(GIVEN INFORMATION)
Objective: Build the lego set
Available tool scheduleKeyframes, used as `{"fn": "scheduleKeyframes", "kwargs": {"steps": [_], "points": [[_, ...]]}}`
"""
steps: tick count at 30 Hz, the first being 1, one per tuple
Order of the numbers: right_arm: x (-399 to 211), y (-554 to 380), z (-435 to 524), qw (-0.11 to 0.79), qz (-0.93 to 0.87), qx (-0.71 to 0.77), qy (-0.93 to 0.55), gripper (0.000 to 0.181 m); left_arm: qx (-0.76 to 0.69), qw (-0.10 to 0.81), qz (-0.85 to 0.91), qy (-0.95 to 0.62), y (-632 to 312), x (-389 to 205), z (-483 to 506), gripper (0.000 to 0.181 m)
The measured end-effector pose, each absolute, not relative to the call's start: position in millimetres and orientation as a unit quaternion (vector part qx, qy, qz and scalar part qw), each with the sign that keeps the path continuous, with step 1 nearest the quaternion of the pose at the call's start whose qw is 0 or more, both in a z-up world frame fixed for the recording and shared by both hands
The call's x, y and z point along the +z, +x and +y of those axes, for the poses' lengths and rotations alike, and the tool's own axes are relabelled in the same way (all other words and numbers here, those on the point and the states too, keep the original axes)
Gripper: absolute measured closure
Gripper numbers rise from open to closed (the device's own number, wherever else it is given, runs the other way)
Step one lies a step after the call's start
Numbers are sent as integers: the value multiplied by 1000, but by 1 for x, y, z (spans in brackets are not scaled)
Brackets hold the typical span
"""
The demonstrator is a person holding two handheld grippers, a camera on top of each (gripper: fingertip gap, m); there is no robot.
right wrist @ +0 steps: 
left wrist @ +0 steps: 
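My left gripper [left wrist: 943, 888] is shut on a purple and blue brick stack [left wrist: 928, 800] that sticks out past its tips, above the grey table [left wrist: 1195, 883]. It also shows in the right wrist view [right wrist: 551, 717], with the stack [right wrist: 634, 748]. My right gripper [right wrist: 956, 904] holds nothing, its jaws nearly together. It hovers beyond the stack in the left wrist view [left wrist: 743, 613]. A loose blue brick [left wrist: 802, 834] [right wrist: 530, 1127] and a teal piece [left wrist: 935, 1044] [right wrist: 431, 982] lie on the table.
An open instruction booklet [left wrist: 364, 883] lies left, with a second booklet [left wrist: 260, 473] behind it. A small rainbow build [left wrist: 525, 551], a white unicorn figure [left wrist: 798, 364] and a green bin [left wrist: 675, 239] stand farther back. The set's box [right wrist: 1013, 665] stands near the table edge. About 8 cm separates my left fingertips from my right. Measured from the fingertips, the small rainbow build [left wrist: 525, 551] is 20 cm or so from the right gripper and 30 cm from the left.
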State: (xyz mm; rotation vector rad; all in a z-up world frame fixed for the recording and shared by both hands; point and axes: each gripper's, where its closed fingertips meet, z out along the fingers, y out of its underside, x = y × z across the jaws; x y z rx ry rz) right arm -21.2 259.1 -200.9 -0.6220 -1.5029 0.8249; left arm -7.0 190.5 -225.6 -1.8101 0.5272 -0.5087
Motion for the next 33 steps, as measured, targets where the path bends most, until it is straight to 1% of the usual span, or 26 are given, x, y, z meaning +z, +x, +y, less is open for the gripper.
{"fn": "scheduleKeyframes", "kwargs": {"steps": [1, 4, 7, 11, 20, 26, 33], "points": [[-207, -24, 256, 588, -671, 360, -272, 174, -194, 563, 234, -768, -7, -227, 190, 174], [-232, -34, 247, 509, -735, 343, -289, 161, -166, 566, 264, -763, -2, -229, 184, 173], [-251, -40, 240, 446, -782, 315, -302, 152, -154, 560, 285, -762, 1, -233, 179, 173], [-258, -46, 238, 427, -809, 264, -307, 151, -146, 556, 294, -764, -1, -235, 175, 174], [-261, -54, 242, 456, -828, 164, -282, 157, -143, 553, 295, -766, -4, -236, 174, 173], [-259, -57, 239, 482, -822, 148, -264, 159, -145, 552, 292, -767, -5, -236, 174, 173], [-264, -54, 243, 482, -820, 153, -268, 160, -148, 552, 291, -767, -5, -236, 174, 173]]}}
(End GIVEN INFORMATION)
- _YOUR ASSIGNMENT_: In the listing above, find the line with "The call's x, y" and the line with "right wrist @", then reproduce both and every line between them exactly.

- _EXERCISE RESPONSE_:
The call's x, y and z point along the +z, +x and +y of those axes, for the poses' lengths and rotations alike, and the tool's own axes are relabelled in the same way (all other words and numbers here, those on the point and the states too, keep the original axes)
Gripper: absolute measured closure
Gripper numbers rise from open to closed (the device's own number, wherever else it is given, runs the other way)
Step one lies a step after the call's start
Numbers are sent as integers: the value multiplied by 1000, but by 1 for x, y, z (spans in brackets are not scaled)
Brackets hold the typical span
"""
The demonstrator is a person holding two handheld grippers, a camera on top of each (gripper: fingertip gap, m); there is no robot.
right wrist @ +0 steps: 

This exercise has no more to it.